• ACTION ITEM:
Determine how many lines in the listing contain the string "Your"; respond with the number alone.

[Opening WORKING DATA section]

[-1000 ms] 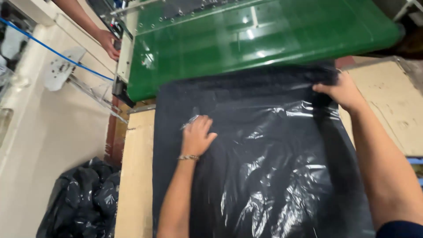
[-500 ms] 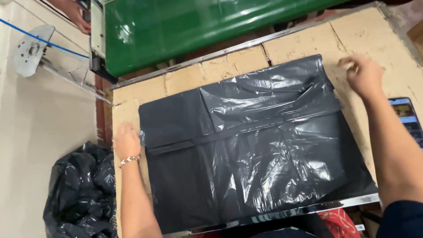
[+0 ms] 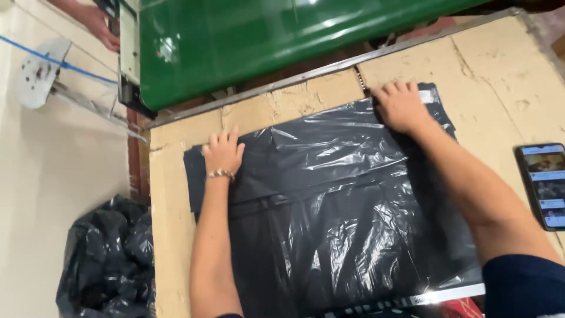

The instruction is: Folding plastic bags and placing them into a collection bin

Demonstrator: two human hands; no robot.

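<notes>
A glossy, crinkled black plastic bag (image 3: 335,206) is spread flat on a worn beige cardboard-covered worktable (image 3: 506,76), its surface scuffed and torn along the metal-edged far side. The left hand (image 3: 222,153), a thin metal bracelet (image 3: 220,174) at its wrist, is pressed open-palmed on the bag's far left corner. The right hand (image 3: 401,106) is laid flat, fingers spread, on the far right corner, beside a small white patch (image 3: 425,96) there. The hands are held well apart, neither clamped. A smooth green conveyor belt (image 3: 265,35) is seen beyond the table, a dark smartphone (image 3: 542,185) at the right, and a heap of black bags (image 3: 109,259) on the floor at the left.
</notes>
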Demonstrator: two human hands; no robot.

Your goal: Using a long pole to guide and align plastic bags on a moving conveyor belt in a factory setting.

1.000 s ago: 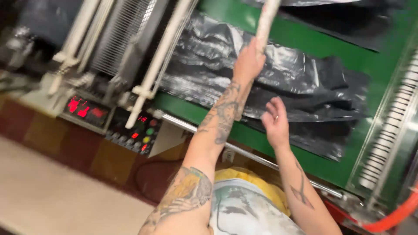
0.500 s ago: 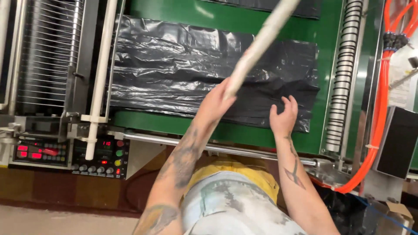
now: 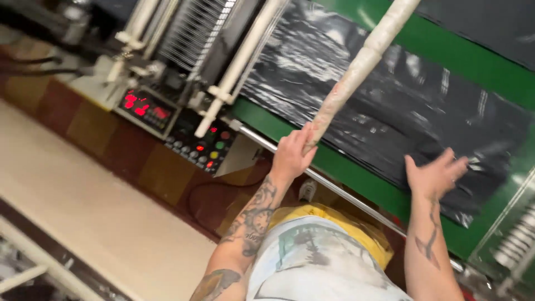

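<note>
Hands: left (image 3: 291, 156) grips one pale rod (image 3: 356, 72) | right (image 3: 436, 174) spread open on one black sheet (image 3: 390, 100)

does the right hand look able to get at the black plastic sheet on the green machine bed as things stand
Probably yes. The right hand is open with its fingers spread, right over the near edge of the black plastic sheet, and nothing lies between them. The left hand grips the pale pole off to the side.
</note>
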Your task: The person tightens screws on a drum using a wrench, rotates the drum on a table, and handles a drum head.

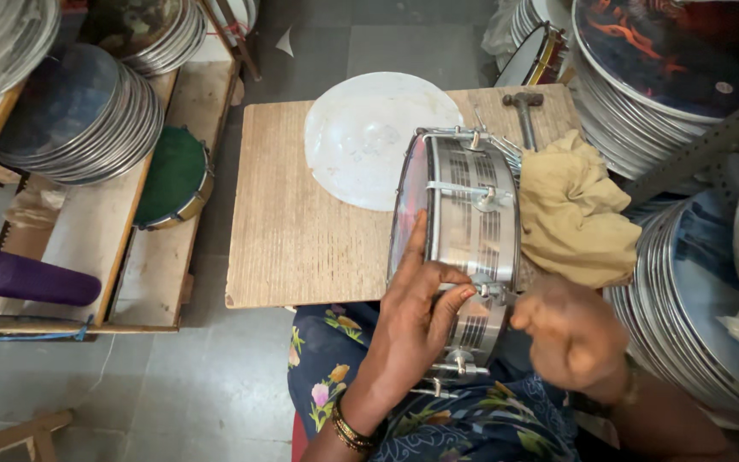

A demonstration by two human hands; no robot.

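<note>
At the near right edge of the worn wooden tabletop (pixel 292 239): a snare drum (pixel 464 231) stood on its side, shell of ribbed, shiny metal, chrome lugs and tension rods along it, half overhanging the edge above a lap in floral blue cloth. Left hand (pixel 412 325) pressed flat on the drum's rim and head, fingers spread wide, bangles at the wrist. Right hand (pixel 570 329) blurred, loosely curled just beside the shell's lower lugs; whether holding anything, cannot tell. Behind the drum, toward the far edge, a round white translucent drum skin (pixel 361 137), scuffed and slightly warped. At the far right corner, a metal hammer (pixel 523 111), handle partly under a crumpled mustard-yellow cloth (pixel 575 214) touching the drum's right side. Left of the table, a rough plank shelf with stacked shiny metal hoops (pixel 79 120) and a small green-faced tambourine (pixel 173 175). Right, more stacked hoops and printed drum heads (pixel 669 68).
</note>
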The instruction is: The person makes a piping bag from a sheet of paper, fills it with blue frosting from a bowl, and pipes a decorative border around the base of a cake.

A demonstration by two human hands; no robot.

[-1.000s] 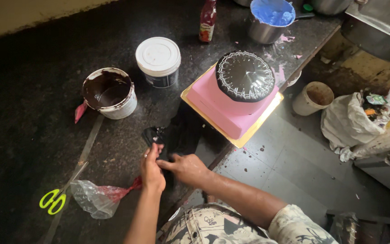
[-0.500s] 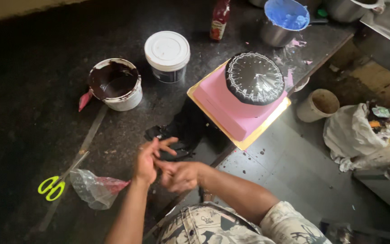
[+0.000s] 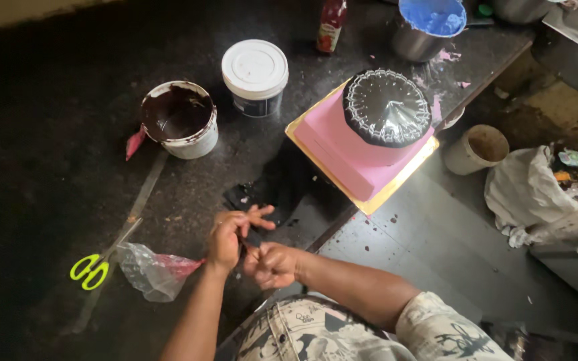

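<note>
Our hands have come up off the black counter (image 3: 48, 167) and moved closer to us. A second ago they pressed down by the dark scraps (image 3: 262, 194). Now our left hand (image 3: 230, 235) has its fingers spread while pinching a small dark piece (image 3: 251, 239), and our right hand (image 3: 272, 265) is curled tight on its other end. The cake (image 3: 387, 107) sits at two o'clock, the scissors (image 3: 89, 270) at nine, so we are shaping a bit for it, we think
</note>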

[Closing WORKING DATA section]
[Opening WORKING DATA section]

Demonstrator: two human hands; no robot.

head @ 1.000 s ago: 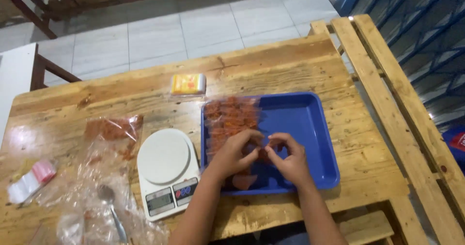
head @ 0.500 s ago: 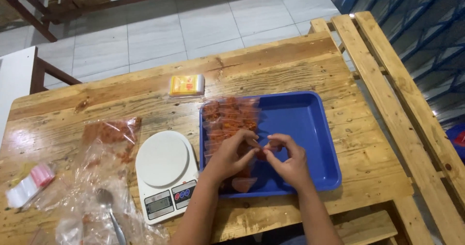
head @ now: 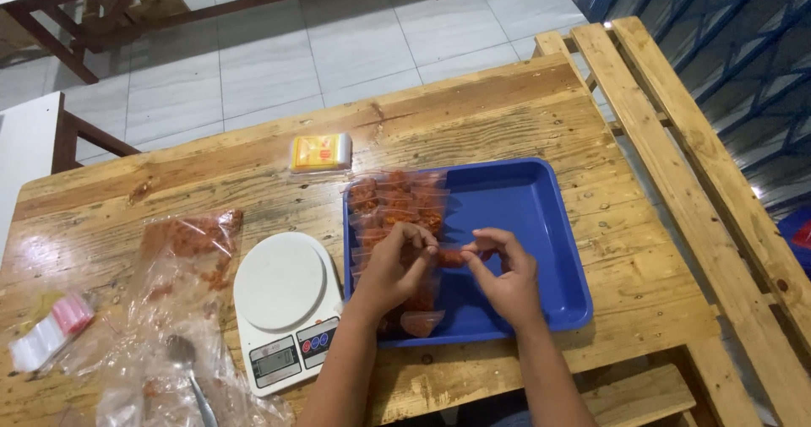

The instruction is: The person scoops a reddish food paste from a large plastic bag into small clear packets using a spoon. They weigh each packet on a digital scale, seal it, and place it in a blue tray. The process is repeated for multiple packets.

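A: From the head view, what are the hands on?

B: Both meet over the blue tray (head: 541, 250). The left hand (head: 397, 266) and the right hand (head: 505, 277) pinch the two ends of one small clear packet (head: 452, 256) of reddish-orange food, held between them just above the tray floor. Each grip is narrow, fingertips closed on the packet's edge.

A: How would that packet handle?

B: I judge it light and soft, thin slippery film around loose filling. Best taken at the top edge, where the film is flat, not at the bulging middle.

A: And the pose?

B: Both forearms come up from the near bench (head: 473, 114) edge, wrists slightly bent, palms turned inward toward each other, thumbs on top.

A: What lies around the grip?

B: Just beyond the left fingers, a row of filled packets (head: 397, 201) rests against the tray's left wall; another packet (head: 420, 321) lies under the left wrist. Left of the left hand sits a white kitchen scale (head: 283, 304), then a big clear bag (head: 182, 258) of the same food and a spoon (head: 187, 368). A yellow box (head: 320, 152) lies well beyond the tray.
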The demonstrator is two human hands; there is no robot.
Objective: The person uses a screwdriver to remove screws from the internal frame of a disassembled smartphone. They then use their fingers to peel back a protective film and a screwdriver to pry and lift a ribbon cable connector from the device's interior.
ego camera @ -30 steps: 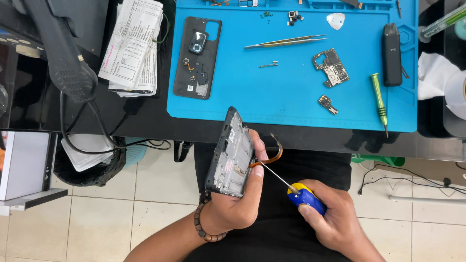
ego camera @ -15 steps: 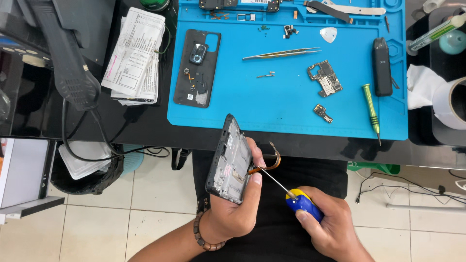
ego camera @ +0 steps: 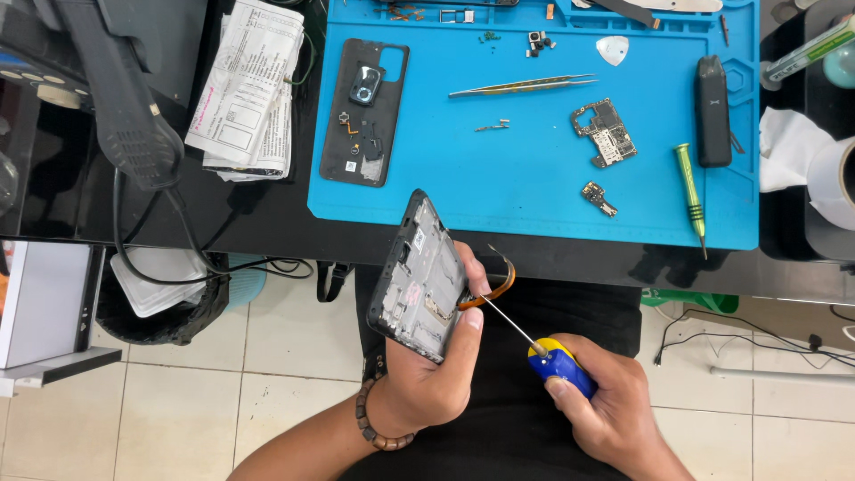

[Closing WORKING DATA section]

• ANSWER TO THIS EXERCISE:
2